O profissional de compliance nos dias de hoje cada vez mais é chamado a estar a par e prever, quase como um ser onisciente, todos os riscos e contingências da empresa. Nessa importante missão, não pode então deixar de dedicar uma parte de seu tempo ao exame dos planejamentos tributários internacionais utilizados pela sua empresa e à perquirição com sua área fiscal, jurídica e financeira, do efetivo atendimento às regras da transparência e da essência fixadas na ação 12 do BEPS e também na legislação interna e na jurisprudência administrativa e judicial das jurisdições onde possua estabelecimentos cuja receita tributável seja afetada por esses planejamentos.

 

No Brasil, por exemplo, há muito tempo se discute e se tenta introduzir uma norma antielisiva, mas a realidade é que a jurisprudência administrativa (em especial do CARF – Conselho Admnistrativo de Recursos Fiscais, do Ministério da Fazenda) já sedimentou que o abuso de forma e a falta de essência e justificativa outra que não a economia fiscal em planejamentos tributários de qualquer espécie, levam à necessária desnaturação do planejamento e à tributação, com a aplicação de pesadas penalidades e juros. Essa é uma onda mundial que a criação do BEPS somente agudizou e deu status de risco para o desenvolvimento econômico das nações e de negócios e investimentos.

 

São inúmeros os casos de planejamento fiscais internos e outros envolvendo estruturas no exterior que já são desconsiderados e levam à cobrança de tributos e multas pesadas.
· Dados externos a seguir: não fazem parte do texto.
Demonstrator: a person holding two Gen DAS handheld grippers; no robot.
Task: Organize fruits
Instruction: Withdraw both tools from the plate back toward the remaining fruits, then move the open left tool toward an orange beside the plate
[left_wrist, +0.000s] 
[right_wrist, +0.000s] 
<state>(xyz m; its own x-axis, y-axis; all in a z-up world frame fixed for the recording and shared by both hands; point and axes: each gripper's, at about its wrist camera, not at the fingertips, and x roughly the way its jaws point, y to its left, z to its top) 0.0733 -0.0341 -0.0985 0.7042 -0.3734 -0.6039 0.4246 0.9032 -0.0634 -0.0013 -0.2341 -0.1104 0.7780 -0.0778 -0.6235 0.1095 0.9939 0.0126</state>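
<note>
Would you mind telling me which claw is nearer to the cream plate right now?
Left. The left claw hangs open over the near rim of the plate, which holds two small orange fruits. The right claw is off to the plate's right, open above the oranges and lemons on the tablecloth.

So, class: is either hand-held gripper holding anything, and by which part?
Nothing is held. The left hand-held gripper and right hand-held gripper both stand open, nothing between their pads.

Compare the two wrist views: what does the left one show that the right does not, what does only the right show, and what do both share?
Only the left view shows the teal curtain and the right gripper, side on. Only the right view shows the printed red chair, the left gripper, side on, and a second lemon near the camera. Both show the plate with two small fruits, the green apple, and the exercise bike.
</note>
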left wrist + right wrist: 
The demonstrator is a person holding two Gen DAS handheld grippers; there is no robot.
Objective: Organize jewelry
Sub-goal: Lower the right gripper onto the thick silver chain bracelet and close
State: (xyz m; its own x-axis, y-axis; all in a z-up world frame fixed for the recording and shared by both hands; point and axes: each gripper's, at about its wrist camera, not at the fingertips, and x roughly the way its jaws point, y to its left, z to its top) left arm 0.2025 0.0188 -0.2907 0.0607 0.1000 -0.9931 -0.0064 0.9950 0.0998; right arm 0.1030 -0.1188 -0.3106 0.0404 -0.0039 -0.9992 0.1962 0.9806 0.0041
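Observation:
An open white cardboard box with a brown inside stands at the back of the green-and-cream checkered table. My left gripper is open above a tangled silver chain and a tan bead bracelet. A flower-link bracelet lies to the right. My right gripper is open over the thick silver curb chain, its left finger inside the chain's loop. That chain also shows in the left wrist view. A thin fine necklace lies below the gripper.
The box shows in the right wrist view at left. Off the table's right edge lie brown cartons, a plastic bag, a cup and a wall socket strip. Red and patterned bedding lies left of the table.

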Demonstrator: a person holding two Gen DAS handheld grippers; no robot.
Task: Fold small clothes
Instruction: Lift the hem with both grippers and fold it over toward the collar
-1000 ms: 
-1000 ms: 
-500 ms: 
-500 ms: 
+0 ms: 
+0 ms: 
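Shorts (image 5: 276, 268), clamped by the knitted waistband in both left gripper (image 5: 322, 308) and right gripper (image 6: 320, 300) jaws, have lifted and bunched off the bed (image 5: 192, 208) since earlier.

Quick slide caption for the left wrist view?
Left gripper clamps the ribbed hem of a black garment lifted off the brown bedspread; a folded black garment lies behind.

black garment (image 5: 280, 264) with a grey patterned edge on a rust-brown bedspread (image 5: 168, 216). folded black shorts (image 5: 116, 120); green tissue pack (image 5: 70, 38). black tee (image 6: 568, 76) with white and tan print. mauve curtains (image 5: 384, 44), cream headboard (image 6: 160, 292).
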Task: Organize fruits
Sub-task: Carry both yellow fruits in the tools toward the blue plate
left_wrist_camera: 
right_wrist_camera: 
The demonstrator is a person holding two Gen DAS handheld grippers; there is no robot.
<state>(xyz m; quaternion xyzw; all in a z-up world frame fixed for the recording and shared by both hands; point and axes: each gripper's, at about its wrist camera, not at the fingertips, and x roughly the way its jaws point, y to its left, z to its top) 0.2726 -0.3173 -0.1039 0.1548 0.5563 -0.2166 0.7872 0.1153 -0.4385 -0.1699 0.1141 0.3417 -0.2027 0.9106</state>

E cada vez mais planejamentos tributários com a utilização de estruturas complexas vão passar pelo teste da transparência e da essência e justificação econômica perante as regras e ações do BEPS, em especial a ação 12 examinada.

 

Por isso as áreas de compliance devem estar atentas, juntamente com as áreas fiscal, jurídica e financeira de suas respectivas empresas, aos planejamentos tributários ainda não submetidos ao crivo do exame das autoridades fiscais dos países afetados, recomendando o mapeamento de tal risco para a organização e recomendando sempre a preparação de toda a documentação necessária à justificação do planejamento e da sua efetiva e real essência perante as autoridades tributárias competentes, para o full disclosure e acompanhamento da aceitação pelas autoridades fiscais de uma elisão fiscal legítima, de forma a que a mesma não se transforme ou tenha menos chances de se transformar em uma contingência com reflexos não somente para as finanças do grupo mas também para a sua imagem institucional e reputação, muito mais difíceis de recuperar e administrar. 

 

* Artigo publicado na revista da LEC, maio de 2018

 

 

 

** Perisson Andrade

Advogado tributarista e corporativo e profissional de compliance com certificação internacional - CCEP-I (Certified Compliance and Ethics Professional - Internacional). Sócio Fundador do escritório Périsson Andrade, Massaro e Salvaterra Advogados. Mestrando em Direito Internacional Tributário pelo IBDT. Especializado em Legislação Americana pela George Washington University Law School e pelo IUSLAW Institute, em Direito Societário pelo Ibmec-SP e em Direito Tributário pela FGV.